Bien plus, en participant aux Jeux de Dakar, les jeunes athlètes des pays de l’AES côtoieront leurs compatriotes de la CEDEAO et apporteront ainsi la preuve vivante que notre communauté est une, que la CEDEAO des peuples est bien une réalité, malgré certaines décisions politiques qui engagent les États, mais non pas les populations elles-mêmes », a rassuré le représentant du ministre Cheikh Niang.

Pour la professeure Fatou Sow Sarr, commissaire de la CEDEAO chargée du développement humain et des affaires sociales, l’enjeu fondamental demeure toutefois la jeunesse. « Le problème essentiel de notre espace aujourd’hui, c’est la jeunesse », a-t-elle martelé, en rappelant le poids démographique considérable des jeunes dans la sous-région.

Face aux migrations, au chômage et aux risques de déstabilisation, elle estime nécessaire de changer de paradigme et de construire des politiques publiques à partir des aspirations des jeunes eux-mêmes. C’est l’objectif du processus d’assises de la jeunesse conduit durant deux ans dans plusieurs pays de la CEDEAO et qui doit déboucher sur une nouvelle politique régionale.

Cette nouvelle approche doit également repenser la place du sport. Pour la commissaire, il ne saurait plus être considéré uniquement comme un facteur d’intégration ou de cohésion sociale. Il doit aussi devenir un véritable secteur économique capable de créer des emplois et des opportunités pour les jeunes.

Formation, qualification, numérique et intelligence artificielle constituent, selon la Pre Fatou Sow Sarr, autant de domaines susceptibles d’ouvrir de nouveaux débouchés professionnels. Les compétences acquises dans l’industrie sportive peuvent être valorisées au-delà des frontières nationales et permettre aux jeunes Africains de mieux s’insérer dans l’économie internationale.

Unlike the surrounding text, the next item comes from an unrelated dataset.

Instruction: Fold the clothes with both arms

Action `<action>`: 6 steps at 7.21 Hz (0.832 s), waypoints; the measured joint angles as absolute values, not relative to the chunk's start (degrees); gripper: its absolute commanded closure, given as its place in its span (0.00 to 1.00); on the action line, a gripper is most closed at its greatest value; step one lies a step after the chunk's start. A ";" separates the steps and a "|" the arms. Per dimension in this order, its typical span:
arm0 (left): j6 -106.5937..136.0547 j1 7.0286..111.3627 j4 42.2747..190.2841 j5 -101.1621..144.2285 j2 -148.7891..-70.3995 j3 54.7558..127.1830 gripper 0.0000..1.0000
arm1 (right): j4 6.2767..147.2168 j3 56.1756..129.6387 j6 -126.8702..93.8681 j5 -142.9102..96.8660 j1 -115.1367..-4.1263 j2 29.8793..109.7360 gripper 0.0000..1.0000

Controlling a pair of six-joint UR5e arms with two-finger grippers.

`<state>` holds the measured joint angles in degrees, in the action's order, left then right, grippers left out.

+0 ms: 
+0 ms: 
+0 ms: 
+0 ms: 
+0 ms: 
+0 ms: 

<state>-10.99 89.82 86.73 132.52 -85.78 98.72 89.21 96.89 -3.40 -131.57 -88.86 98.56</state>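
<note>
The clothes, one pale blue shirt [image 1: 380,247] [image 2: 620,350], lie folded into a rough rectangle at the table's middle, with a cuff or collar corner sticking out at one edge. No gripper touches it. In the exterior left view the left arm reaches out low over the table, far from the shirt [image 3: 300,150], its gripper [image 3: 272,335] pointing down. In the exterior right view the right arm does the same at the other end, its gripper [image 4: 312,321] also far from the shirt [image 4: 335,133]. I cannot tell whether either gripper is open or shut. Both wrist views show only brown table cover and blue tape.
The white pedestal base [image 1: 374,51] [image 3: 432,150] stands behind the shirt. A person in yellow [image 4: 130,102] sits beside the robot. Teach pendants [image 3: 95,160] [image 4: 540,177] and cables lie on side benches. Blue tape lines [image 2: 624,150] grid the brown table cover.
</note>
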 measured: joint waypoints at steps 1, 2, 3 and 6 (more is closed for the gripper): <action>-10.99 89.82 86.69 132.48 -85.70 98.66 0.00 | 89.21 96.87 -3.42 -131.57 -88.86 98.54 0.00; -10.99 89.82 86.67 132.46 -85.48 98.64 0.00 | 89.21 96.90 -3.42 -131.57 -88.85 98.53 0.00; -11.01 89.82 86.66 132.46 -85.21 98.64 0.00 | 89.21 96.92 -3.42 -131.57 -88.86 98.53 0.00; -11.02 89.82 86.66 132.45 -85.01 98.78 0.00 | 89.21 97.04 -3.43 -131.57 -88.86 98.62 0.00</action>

Les JOJ Dakar-2026 pourraient jouer un rôle d’accélérateur dans cette dynamique. Les infrastructures rénovées ou aménagées à l’occasion des Jeux ne devraient pas être exclusivement destinées aux compétitions. Elles pourront accueillir des activités culturelles et économiques et contribuer à créer un héritage durable.

Le président Bassirou Diomaye Faye a également insisté sur cette logique d’héritage, notamment à travers le développement d’infrastructures sportives de proximité et de programmes destinés à la jeunesse.

Les retombées économiques sont également attendues dans le commerce, les services, l’emploi et le tourisme. Le représentant du ministre des Affaires étrangères a notamment souligné les possibilités offertes par le schéma de libéralisation des échanges de la CEDEAO pour favoriser la circulation des produits et faire du Sénégal un carrefour commercial durant les Jeux.